* What to produce:
Pull every line containing "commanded" out of the listing below.

------ Available data

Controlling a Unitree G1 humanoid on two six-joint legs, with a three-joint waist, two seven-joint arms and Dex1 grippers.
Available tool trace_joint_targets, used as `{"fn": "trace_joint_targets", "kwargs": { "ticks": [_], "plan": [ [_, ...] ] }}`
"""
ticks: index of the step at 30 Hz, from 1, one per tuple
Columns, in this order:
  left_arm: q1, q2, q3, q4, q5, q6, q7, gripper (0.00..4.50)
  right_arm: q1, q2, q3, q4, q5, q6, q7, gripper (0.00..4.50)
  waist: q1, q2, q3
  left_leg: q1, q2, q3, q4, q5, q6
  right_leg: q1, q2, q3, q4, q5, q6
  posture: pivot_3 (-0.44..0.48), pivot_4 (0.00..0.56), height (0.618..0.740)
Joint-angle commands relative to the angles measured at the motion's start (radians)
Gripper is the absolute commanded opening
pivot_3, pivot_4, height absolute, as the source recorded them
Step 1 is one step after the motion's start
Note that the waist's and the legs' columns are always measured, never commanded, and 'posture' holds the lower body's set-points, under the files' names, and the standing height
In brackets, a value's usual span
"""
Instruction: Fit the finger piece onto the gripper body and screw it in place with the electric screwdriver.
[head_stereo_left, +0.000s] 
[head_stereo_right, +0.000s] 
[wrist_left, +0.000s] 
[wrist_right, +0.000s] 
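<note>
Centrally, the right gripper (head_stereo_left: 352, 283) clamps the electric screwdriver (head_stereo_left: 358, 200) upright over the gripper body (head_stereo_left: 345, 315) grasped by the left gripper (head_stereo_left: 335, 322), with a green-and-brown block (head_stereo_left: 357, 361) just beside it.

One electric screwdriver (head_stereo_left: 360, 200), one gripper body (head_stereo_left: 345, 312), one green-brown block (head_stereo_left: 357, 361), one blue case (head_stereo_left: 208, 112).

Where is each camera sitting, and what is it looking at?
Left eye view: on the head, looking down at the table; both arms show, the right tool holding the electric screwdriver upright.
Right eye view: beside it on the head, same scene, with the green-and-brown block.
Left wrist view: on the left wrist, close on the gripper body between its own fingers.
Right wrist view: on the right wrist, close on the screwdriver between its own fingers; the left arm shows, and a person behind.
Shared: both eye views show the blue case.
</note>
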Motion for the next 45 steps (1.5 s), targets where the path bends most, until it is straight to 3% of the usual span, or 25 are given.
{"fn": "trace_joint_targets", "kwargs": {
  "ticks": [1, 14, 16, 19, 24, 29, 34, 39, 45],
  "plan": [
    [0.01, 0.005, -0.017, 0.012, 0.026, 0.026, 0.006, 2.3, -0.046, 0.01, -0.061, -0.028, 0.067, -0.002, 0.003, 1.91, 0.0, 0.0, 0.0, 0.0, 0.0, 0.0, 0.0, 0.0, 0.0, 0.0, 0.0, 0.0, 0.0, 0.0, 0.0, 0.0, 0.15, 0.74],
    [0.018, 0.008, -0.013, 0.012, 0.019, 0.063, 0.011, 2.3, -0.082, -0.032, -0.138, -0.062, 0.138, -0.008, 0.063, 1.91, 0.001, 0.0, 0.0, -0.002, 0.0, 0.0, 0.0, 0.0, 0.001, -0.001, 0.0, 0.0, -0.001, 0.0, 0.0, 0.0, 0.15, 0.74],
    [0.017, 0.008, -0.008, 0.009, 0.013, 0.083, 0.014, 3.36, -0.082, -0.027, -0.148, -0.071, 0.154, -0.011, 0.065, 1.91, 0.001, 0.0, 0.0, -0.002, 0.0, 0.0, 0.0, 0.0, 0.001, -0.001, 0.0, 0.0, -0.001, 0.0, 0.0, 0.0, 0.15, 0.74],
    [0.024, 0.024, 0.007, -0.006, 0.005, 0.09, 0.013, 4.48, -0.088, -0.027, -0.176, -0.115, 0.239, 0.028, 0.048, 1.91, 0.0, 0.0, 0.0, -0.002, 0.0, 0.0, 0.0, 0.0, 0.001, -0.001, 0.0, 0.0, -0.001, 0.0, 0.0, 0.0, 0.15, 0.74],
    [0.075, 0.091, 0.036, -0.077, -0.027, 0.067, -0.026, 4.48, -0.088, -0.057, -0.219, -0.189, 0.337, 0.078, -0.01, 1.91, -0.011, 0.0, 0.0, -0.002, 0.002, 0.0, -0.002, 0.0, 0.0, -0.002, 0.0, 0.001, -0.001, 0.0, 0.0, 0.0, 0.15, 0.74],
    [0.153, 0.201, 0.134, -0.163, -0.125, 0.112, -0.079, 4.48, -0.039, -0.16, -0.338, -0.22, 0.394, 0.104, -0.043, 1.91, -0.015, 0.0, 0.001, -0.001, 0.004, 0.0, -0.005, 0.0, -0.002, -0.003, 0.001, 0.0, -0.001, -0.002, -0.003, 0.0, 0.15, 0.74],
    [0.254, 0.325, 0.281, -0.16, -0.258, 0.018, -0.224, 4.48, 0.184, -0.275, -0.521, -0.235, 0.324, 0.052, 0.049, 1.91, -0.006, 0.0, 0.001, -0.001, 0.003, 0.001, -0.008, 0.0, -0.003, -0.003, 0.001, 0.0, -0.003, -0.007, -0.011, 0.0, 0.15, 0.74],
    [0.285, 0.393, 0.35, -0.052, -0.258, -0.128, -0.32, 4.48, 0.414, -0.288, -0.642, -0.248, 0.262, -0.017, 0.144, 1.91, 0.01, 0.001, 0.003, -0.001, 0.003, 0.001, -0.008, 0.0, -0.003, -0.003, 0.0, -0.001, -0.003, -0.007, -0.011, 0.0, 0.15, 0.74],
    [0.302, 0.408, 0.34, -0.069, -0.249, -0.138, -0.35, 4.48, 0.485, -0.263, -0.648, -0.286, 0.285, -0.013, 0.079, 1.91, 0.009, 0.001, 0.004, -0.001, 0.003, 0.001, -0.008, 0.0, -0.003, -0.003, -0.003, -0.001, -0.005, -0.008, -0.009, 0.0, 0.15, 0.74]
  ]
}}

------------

* Solution to this problem:
Gripper is the absolute commanded opening
Note that the waist's and the legs' columns are always measured, never commanded, and 'posture' holds the lower body's set-points, under the files' names, and the standing height

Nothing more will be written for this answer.